After Beissel's death on 11 June 2021, concertmaster Ervis Gega, who played in the orchestra for 20 years, announced that she would continue, leading the group in his spirit.

== Wiener Klassik ==
Beissel and the orchestra ran a series Wiener Klassik, focused on music from the classical period. Concerts have been played in the Bonn region as part of the Poppelsdorfer Schloßkonzerte festival at Schloss Poppelsdorf, the Redoute in Bad Godesberg and at the Beethovenhalle, including a traditional New Year's concert. Regular venues of the series also include:

- Liederhalle in Stuttgart
- Meistersingerhalle in Nürnberg
- Herkulessaal in Munich
- Kongresszentrum Karlsruhe
- Landesfunkhaus in Hanover
- Die Glocke in Bremen
- Rudolf-Oetker-Halle in Bielefeld
- Konzerthaus Berlin
- Laeiszhalle in Hamburg
- Kurhaus, Wiesbaden
- Kurhaus, Bad Neuenahr

The orchestra played several recordings. They toured to the U.S., Japan, Singapore, to Belgium, France, Italy, the Netherlands, Spain and the UK, and at festivals including the Bregenz Festival and the Schleswig-Holstein Musik Festival.

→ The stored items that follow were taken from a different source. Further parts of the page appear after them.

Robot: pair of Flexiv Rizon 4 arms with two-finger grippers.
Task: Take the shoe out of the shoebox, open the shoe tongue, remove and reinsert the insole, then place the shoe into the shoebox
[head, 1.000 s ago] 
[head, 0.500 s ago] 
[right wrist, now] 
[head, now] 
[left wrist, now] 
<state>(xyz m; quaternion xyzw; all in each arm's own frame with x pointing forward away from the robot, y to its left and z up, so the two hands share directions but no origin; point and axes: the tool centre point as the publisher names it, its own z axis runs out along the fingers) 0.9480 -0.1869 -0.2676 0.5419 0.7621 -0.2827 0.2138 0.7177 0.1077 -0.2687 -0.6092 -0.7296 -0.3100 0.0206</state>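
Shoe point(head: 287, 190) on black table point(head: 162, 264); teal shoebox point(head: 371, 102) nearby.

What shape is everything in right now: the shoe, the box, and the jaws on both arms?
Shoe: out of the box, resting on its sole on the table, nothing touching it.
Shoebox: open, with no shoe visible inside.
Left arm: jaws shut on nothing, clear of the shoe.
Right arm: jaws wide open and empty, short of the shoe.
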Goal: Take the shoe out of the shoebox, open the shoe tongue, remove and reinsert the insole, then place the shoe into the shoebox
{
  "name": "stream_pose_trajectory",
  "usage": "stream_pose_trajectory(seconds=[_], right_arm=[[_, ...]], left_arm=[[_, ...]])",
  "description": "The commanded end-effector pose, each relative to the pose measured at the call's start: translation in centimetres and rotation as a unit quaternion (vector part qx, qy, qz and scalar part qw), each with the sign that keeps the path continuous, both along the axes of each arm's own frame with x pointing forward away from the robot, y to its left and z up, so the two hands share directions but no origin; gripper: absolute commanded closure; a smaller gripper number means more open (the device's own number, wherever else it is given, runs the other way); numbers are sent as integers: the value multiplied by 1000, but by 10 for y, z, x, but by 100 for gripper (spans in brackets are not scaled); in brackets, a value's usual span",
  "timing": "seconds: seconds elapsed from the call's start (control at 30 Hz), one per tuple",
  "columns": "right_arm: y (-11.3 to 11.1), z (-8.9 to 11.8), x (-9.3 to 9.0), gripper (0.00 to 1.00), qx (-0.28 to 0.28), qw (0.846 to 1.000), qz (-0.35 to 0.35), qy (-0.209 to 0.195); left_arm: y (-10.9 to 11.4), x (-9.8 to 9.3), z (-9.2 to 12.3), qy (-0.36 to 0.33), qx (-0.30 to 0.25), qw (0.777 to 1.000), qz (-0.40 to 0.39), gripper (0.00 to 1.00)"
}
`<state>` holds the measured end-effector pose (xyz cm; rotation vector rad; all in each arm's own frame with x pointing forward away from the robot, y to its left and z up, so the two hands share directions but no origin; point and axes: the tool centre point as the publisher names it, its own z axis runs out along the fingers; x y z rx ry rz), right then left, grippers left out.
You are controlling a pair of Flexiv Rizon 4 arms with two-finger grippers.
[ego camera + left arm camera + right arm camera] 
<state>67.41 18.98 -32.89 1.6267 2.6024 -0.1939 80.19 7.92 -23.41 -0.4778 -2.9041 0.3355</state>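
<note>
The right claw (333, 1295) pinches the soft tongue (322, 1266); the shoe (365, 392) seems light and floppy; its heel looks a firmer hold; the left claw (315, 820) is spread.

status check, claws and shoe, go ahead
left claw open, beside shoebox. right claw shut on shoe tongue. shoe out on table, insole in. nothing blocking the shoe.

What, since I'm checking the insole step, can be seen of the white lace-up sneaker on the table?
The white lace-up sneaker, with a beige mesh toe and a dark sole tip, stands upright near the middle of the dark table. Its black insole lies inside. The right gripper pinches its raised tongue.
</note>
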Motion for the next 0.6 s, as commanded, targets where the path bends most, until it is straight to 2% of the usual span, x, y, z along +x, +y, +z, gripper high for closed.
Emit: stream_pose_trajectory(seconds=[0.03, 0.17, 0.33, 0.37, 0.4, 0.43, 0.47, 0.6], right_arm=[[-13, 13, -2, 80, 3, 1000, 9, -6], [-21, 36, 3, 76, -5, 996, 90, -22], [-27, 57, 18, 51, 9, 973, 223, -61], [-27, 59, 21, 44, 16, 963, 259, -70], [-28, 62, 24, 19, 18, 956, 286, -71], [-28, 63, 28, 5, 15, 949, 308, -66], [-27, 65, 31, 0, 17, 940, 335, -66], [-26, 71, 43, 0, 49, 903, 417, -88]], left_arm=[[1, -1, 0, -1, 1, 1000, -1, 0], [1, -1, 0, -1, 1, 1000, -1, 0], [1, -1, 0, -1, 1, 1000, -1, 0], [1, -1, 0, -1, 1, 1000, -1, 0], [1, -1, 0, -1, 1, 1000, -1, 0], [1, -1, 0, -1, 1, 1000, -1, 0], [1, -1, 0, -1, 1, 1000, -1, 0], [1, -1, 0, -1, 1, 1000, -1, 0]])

On the occasion of Beissel's 80th birthday in 2013, they performed Haydn's Harmoniemesse in B-flat major and Bruckner's Symphony No. 7 at the Beethovenhalle.

== Young players ==
The orchestra understands its function as an Orchesterakademie, an academy training young players at major concert halls. They offered accompaniment on a concert tour to recipients of first prizes of the Internationaler Mozartwettbewerb Salzburg of the Mozarteum in the 2011/12 season.

== Recordings ==
Beissel and the Klassische Philharmonie Bonn recorded live piano concertos by Mozart, No. 12 in A major and No. 9 in E-flat major, with soloist Ekaterina Litvintseva in 2013. A reviewer noted about the orchestra of 23 players for the occasion: "The splendid Klassische Philharmonie Bonn is a model of consistency: enthusiastic and dedicated". They recorded the First Piano Concerto by Johannes Brahms live in 2017, with Ekaterina Litvintseva as the soloist. A reviewer noted the orchestra's transparent, lean sound, and summarised that they "typically play with spirit and great sensitivity to the emotional and intellectual flow of the music".